## Required work
The complete listing that follows is to be set down again, exactly as it appears.

## Data block
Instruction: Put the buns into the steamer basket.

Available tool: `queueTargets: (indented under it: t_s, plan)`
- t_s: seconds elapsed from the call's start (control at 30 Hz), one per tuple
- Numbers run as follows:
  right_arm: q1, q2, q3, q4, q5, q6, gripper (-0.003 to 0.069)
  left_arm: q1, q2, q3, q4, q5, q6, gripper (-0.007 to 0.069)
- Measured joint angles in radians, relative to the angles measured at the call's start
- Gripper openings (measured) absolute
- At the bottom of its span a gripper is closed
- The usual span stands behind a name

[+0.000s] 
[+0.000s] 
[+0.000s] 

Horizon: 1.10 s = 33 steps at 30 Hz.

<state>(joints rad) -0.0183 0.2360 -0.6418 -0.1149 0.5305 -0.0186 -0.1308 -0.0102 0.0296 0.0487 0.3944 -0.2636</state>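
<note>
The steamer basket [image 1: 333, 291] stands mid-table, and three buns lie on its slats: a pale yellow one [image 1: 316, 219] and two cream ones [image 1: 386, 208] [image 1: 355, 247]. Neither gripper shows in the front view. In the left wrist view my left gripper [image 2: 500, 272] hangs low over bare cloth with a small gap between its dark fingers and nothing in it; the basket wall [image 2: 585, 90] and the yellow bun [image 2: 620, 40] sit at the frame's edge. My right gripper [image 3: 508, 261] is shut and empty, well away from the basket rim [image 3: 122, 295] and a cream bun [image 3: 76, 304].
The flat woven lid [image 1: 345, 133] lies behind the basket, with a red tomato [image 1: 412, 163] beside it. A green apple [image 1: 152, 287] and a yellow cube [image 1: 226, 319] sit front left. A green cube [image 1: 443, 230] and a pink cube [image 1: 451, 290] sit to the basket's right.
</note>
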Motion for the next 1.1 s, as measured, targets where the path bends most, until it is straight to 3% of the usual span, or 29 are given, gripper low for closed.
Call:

## Result for this exercise
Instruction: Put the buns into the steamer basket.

Available tool: `queueTargets: (indented under it: t_s, plan)`
- t_s: seconds elapsed from the call's start (control at 30 Hz), one per tuple
- Numbers run as follows:
  right_arm: q1, q2, q3, q4, q5, q6, gripper (-0.003 to 0.069)
  left_arm: q1, q2, q3, q4, q5, q6, gripper (-0.007 to 0.069)
- Measured joint angles in radians, relative to the angles measured at the call's start
- Gripper openings (measured) absolute
- At the bottom of its span a gripper is closed
- The usual span stands behind a name

[+0.000s] 
[+0.000s] 
[+0.000s] 

Horizon: 1.10 s = 33 steps at 30 Hz.

<state>(joints rad) -0.0183 0.2360 -0.6418 -0.1149 0.5305 -0.0186 -0.1308 -0.0102 0.0296 0.0487 0.3944 -0.2636</state>
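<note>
The steamer basket [image 1: 333, 291] stands mid-table, and three buns lie on its slats: a pale yellow one [image 1: 316, 219] and two cream ones [image 1: 386, 208] [image 1: 355, 247]. Neither gripper shows in the front view. In the left wrist view my left gripper [image 2: 500, 272] hangs low over bare cloth with a small gap between its dark fingers and nothing in it; the basket wall [image 2: 585, 90] and the yellow bun [image 2: 620, 40] sit at the frame's edge. My right gripper [image 3: 508, 261] is shut and empty, well away from the basket rim [image 3: 122, 295] and a cream bun [image 3: 76, 304].
The flat woven lid [image 1: 345, 133] lies behind the basket, with a red tomato [image 1: 412, 163] beside it. A green apple [image 1: 152, 287] and a yellow cube [image 1: 226, 319] sit front left. A green cube [image 1: 443, 230] and a pink cube [image 1: 451, 290] sit to the basket's right.
</note>
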Motion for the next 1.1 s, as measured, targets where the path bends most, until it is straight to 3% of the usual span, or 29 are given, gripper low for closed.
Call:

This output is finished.